波乱続きのRIZIN無差別級。イランの「汚れた英雄」が強すぎる (2ページ目)

  • 布施鋼治●文 text by Fuse Koji
  • photo by RIZIN FF/ Sachiko HOTAKA


 結局シウバの代役は、12月16日に行なわれたMMAイベント、「ベラトール」アイルランド大会で石井慧を破ったばかりのキング・モーに決定した。プロハースカの代役は、昨年のRIZINで電撃復帰した日本MMA界きっての理論派・高阪剛。カーウィンの代わりには、かつてPRIDEで活躍したヒース・ヒーリングが8年ぶりに復帰することになった。試合勘の戻り具合が気になるが、UFCに参戦中の強豪ロイ・ネルソンと練習に励むヒーリングは、「心配ない」と不安視する声を一蹴する。

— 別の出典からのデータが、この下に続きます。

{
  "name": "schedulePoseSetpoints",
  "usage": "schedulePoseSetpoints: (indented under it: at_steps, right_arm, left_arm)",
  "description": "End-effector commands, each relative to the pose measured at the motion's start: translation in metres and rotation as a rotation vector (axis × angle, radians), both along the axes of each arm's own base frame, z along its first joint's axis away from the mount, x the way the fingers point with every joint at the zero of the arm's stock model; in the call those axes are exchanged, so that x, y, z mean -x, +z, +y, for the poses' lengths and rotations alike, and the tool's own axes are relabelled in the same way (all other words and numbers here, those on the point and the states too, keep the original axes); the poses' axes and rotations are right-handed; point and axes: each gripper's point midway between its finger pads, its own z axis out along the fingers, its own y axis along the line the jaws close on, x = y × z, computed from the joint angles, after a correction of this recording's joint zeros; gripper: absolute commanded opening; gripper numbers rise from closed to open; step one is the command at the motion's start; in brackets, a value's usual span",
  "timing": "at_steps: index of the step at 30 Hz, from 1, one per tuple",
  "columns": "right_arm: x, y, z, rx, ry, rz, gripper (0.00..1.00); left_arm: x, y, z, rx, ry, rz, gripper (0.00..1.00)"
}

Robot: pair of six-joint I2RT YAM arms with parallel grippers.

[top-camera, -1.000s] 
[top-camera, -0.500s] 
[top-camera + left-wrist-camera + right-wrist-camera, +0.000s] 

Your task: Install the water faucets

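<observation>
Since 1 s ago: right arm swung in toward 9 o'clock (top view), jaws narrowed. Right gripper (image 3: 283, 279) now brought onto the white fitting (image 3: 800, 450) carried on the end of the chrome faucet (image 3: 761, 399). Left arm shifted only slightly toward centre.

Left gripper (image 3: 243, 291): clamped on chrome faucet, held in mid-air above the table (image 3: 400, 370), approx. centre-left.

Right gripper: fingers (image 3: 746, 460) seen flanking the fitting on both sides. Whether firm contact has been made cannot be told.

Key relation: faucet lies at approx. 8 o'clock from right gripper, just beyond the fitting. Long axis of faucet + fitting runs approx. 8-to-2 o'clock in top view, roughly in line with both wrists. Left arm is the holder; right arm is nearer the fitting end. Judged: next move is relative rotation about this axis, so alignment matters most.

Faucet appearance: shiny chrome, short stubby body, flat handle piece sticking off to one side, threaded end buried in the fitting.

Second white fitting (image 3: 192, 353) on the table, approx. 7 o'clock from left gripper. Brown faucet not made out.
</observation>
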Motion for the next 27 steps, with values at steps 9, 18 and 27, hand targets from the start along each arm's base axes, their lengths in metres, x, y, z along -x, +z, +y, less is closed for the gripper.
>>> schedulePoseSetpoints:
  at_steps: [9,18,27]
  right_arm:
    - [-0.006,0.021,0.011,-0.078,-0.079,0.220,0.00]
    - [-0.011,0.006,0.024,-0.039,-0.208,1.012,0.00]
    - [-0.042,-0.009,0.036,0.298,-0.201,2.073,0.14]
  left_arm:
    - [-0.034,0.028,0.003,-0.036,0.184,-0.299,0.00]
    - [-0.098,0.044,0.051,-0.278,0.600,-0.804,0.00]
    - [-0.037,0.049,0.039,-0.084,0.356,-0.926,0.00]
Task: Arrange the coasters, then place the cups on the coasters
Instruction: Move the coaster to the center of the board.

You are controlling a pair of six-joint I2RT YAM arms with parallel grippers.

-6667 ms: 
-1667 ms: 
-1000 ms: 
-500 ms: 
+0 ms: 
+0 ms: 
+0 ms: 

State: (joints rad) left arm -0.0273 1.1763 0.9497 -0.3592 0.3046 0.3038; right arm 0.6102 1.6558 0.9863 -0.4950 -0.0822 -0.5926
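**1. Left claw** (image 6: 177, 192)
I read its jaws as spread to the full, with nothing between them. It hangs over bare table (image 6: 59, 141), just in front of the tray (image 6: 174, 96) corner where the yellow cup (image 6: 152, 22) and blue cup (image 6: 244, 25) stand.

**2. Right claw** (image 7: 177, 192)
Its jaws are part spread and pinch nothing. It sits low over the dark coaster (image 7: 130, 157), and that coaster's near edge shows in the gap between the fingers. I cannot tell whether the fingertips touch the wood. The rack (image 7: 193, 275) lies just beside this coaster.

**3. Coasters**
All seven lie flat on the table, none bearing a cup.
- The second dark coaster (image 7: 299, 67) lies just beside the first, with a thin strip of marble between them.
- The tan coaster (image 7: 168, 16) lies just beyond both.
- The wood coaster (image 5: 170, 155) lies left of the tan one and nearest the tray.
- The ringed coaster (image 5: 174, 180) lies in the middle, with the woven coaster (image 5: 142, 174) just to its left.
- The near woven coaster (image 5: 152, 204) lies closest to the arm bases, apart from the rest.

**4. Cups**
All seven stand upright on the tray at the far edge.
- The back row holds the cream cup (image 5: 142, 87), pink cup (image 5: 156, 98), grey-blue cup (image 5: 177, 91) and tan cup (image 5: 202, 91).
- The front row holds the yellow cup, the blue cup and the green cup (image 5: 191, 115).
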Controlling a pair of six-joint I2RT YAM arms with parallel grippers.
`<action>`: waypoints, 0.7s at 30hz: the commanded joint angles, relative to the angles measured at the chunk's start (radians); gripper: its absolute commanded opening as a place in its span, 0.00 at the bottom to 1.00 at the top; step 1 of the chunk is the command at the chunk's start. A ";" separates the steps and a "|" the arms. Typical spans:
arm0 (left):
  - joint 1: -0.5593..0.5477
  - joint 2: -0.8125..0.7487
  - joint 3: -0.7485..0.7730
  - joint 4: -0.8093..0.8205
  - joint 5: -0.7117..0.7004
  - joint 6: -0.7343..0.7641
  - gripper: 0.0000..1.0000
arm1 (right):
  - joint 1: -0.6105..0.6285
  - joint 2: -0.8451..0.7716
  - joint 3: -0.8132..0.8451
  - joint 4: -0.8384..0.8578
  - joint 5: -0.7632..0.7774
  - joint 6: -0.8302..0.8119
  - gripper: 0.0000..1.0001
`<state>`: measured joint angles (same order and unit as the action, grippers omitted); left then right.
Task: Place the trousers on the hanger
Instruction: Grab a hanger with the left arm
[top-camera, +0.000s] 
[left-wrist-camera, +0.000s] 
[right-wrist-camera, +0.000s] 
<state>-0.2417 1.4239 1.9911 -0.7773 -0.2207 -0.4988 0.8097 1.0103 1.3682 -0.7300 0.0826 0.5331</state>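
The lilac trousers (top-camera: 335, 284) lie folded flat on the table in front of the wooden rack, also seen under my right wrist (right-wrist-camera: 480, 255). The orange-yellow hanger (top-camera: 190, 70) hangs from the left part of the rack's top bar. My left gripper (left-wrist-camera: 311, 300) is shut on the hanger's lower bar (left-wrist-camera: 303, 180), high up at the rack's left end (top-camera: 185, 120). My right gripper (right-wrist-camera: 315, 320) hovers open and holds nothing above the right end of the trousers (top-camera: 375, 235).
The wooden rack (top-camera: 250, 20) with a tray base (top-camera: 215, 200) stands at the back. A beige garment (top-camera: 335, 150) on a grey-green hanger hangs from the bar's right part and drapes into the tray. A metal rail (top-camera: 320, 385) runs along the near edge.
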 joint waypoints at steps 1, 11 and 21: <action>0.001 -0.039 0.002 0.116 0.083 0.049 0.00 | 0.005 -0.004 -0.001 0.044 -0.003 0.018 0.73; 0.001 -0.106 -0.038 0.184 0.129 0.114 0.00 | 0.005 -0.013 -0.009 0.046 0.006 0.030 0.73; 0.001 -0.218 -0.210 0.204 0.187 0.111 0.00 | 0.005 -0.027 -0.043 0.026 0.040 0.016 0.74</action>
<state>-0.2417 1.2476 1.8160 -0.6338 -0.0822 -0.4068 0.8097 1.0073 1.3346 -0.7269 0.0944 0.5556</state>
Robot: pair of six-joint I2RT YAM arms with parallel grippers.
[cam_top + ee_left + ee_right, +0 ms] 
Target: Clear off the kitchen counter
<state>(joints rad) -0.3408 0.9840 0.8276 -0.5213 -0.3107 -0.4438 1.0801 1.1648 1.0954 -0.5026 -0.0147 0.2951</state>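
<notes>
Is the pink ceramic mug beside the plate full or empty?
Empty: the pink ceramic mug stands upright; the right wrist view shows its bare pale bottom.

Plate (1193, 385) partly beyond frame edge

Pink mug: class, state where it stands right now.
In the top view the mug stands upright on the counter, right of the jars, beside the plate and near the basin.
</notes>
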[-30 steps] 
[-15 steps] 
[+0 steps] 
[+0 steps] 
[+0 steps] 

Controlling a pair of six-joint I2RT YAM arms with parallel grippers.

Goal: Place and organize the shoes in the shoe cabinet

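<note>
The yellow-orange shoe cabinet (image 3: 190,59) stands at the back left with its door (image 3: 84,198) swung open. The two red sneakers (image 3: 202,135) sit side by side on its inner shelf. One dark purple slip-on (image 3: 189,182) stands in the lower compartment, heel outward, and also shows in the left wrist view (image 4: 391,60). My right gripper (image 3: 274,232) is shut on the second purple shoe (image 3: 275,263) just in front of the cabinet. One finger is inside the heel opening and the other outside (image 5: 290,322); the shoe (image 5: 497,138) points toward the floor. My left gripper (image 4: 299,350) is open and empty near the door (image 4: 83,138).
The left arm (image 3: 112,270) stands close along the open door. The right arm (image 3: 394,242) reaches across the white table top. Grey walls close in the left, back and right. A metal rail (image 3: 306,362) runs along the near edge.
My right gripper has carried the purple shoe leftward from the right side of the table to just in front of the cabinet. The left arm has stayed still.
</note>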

 中でも、モーはトーナメントの台風の目となりそうだ。というのも、この男は昨年の100kg級トーナメントの優勝者。その実力は日本の格闘技ファンにも広く知れ渡っている。しかも、ショーマンシップに長けたキャラクターとは対照的に、モーの素顔は緻密な戦略家で、石井戦も相手の動きを十分に研究したうえでの勝利だった。

 ただし、今回は石井戦からわずか2週間後のトーナメント参戦である。十分な休養がとれないだけに、どこまでコンディションをキープしているかが勝負のカギだろう。モーの初戦となる、二回戦のミルコ戦がトーナメントの天王山と見る向きもある。

 日本でのネームバリューはミルコのほうがはるかに上だが、最近の戦績を比較するとモーに分があると言わざるを得ない。その一方で、ミルコvsモーは潰し合いになるとの見方もあり、どちらが勝者になるにせよ、決勝まで勝ち上がるのは難しいと予想する識者が多いようだ。